■ Your goal: Without any of its pictures, the listing below should be output exactly.

■ Data provided:
■ ■ ■ ■
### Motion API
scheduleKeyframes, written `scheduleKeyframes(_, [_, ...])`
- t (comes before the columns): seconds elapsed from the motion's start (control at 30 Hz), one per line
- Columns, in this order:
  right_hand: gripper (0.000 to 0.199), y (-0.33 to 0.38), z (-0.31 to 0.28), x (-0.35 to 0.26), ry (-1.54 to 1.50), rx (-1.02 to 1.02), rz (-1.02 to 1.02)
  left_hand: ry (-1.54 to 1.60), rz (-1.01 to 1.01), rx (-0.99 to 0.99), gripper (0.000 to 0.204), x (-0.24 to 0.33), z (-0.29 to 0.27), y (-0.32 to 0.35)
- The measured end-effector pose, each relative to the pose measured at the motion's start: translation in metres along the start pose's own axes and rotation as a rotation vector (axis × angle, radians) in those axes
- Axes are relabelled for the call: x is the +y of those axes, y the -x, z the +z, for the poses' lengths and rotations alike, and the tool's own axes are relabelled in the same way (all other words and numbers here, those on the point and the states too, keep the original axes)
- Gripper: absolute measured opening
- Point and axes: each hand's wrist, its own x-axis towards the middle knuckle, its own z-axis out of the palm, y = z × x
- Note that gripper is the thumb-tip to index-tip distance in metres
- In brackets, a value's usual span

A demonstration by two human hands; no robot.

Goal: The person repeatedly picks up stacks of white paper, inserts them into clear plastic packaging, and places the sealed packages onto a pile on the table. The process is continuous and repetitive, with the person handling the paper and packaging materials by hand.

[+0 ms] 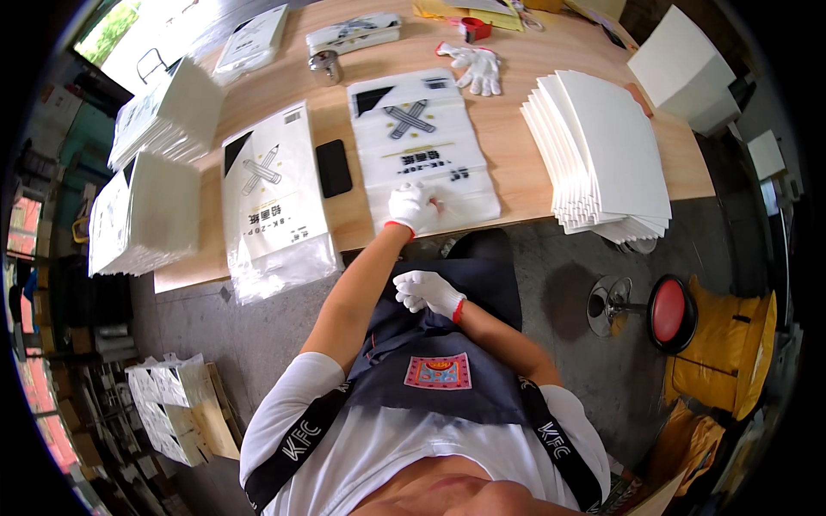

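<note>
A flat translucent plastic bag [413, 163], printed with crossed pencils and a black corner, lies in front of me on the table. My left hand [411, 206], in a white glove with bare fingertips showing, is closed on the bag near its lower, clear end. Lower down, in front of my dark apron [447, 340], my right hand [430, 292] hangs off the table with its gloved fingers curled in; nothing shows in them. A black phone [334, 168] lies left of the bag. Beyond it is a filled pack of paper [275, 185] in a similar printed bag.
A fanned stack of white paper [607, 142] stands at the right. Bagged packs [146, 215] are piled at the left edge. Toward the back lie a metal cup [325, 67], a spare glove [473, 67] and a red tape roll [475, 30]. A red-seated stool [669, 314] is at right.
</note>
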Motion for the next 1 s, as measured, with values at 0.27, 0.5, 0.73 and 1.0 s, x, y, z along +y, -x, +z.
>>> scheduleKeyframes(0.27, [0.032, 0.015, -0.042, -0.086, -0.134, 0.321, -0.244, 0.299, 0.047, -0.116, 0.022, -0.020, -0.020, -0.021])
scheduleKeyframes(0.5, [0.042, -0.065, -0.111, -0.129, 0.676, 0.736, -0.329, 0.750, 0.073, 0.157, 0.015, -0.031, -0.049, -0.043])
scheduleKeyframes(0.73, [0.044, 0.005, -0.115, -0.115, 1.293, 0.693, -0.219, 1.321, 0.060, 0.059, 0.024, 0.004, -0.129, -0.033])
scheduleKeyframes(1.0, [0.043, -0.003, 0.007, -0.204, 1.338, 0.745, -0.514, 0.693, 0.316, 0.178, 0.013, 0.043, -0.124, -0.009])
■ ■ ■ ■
■ Reply to the exercise:
### Motion API
scheduleKeyframes, written `scheduleKeyframes(_, [_, ...])`
- t (comes before the columns): seconds elapsed from the motion's start (control at 30 Hz), one per line
- Columns, in this order:
  right_hand: gripper (0.000 to 0.199), y (-0.33 to 0.38), z (-0.31 to 0.28), x (-0.35 to 0.26), ry (-1.54 to 1.50), rx (-1.02 to 1.02), rz (-1.02 to 1.02)
  left_hand: ry (-1.54 to 1.60), rz (-1.01 to 1.01), rx (-0.99 to 0.99), gripper (0.000 to 0.204), x (-0.24 to 0.33), z (-0.29 to 0.27), y (-0.32 to 0.35)
- The measured end-effector pose, each relative to the pose measured at the motion's start: translation in metres along the start pose's own axes and rotation as a rotation vector (axis × angle, radians) in those axes
- Axes are relabelled for the call: x is the +y of those axes, y the -x, z the +z, for the poses' lengths and rotations alike, and the tool's own axes are relabelled in the same way (all other words and numbers here, those on the point and the states too, keep the original axes)
- Gripper: absolute measured opening
- Point and axes: each hand's wrist, its own x-axis towards the middle knuckle, its own z-axis out of the palm, y = z × x
- Note that gripper is the thumb-tip to index-tip distance in metres
- In brackets, a value's usual span

A demonstration by two human hands; no robot.

Goal: The person repeatedly picks up stacks of white paper, inserts them into clear plastic packaging, and places the sealed packages onto a pile on the table. The process is continuous and repetitive, with the person handling the paper and packaging materials by hand.

[+0 ms] 

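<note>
A flat translucent plastic bag [413, 163], printed with crossed pencils and a black corner, lies in front of me on the table. My left hand [411, 206], in a white glove with bare fingertips showing, is closed on the bag near its lower, clear end. Lower down, in front of my dark apron [447, 340], my right hand [430, 292] hangs off the table with its gloved fingers curled in; nothing shows in them. A black phone [334, 168] lies left of the bag. Beyond it is a filled pack of paper [275, 185] in a similar printed bag.
A fanned stack of white paper [607, 142] stands at the right. Bagged packs [146, 215] are piled at the left edge. Toward the back lie a metal cup [325, 67], a spare glove [473, 67] and a red tape roll [475, 30]. A red-seated stool [669, 314] is at right.
</note>
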Motion for the next 1 s, as measured, with values at 0.27, 0.5, 0.73 and 1.0 s, x, y, z along +y, -x, +z.
>>> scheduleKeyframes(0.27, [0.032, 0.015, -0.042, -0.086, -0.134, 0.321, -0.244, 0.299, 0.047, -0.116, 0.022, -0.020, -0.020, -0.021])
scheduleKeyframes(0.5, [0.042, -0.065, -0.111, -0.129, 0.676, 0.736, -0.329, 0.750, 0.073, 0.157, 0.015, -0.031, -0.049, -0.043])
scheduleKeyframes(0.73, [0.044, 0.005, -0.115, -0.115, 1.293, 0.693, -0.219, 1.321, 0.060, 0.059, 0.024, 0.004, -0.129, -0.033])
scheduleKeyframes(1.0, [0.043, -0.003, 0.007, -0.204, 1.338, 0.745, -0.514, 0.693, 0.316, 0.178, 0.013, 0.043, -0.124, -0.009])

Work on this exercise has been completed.